August 1, 2017

Case study

Good think tank practices for archiving research projects

[Raymond Struyk is an Offsite Senior Fellow at the Results for Development Institute in Washington, DC. In the 1990s he worked with local founders in Hungary and Russia to set up think tanks and since has helped two dozen others with a range of management issues. His latest book is Improving Think Tank Management (2015), available on Amazon.]
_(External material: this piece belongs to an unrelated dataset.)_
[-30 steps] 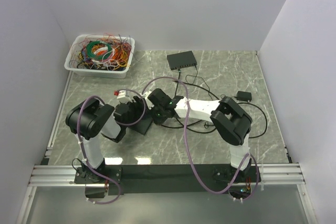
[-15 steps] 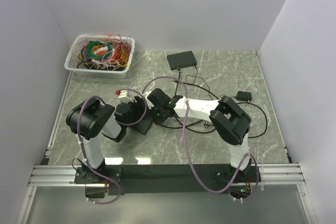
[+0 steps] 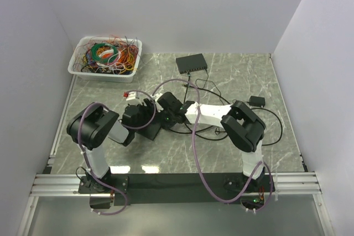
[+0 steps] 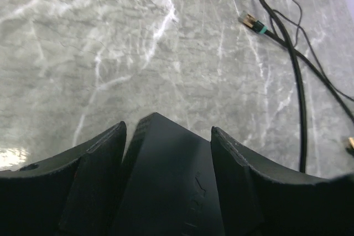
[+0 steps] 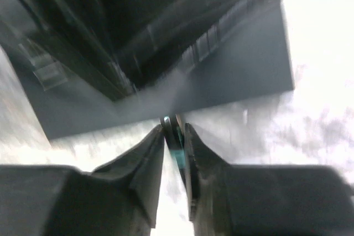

Over the past 25 years I have had substantial interaction with a couple dozen think tanks on various administrative questions, and the topic of archiving key products and background materials for research projects has never been raised. At the three think tanks at which I spent my working career, the only guidance provided to me, as the team leader or principal investigator, about organizing materials from completed projects for storage was implicit. I never had an actual conversation about it or saw a relevant policy statement. I am quite certain that my experience is typical.

Why bother?

Too often archiving does not get much attention until something goes badly wrong. A fairly common scenario is that the principal investigator (PI) on a project leaves a think tank sometime after a project is completed. She takes with her the digital files for projects she has directed; sometime she takes the analog (physical) files as well. The think tank may well not check to be certain that it has copies of the important files. This can be the source of a major crisis later. For example, the project’s sponsor (shorthand here for the government agency, foundation, international aid agency or other type of funder) may a year or two later ask for the data set (if were not a deliverable) because it wants to exploit the data to address another policy question. The think tank may not have archived the data set. So it must turn to the PI. In reality, she may or may not have taken care in transferring various files. She also may not want to search for the data very quickly. In the worst case the think tank has to report that it cannot deliver the data set, casting its management in a very poor light.

One can easily imagine other instances in which a project data set could be needed after the project is closed. Given lengthy standard journal review times followed by the wait period for accepted articles to actually reach publication, two years or more may pass after the article is submitted for published quantitative analysis to be challenged. The think tank and author could be in a very awkward position if they were unsure which of the data sets they have should be employed to verify the published results.

Archives are more often exploited than one might imagine. One of the think tanks interviewed for this article reported the results of a survey of its research staff on their archiving practices. In response to a question on how often the respondent relies on information from previous projects to work on current projects, half said “sometimes” and 41 percent responded “very often.” Obviously, well-ordered archives make exploiting prior projects more efficient.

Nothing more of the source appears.